Last night we went to Travis's parents for a little Christmas gathering. The way to their house is lovely. Every time we go, I look forward to the spot where we crest the mountain and the lights of Salt Lake are spread out before us like a bed of sparkling diamonds. As we descend into the valley, there are several places where the view of the Draper Temple is breathtaking. A little further down we can see the Draper temple, the Jordan River temple and the Ochre Mountain temple at the same time. It's a beautiful drive.

Last night as we reached the summit, something was different. The air was thick with fog, smog, and nasty inversion air. I'd been hearing for several days that the air quality wasn't good but I was unprepared for what I saw.


No lights. No temples. We could hardly see the road in front of us. The darkness was thick and it felt like it was pressing in on us. There was nothing beautiful, nothing bright. There wasn't even anything outside the car to fix your gaze on. It was just this heavy, dark mass. It was unsettling.

As we crawled down the mountain, I became more and more unnerved. I not only missed the beautiful things I looked forward to seeing, I missed seeing anything that gave me perspective. I wanted to see something, anything, that would help me pinpoint where on the mountain we were. And there was nothing.

I thought of Lehi's dream and the mists of darkness.

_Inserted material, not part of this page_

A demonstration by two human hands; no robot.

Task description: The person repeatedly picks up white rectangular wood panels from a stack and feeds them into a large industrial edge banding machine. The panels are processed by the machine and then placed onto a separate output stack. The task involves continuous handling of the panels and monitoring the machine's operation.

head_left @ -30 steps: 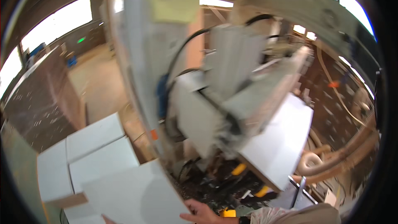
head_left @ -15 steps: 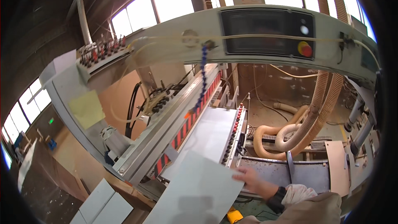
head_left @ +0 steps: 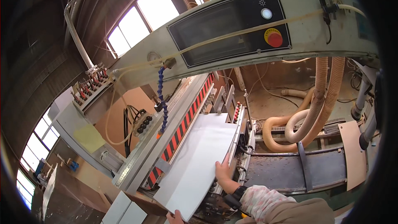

It felt like we were slogging through those very mists and I felt immediately grateful for the spiritual and emotional anchors in my life. My heart breaks for those who can't or won't see the sparkling lights of truth that come from the gospel of Jesus Christ, who feel closed in by those mists and can't get a glimpse of the landmarks that give life perspective, that represent love and peace and eternity.

I felt unsettled by the physical mists last night. How desperate it must feel to have no sight of the big picture before us because of the stifling, suffocating dark mists that surround our spirits.

This week I'm so grateful for my Savior, who is the light that leads our way, who through his life, death and resurrection, burns off the terrible mists of darkness and reveals the plan for our eternal happiness.

This week, let's spend some time reflecting on that baby that was born that night in Bethlehem, who became the light and life of the world.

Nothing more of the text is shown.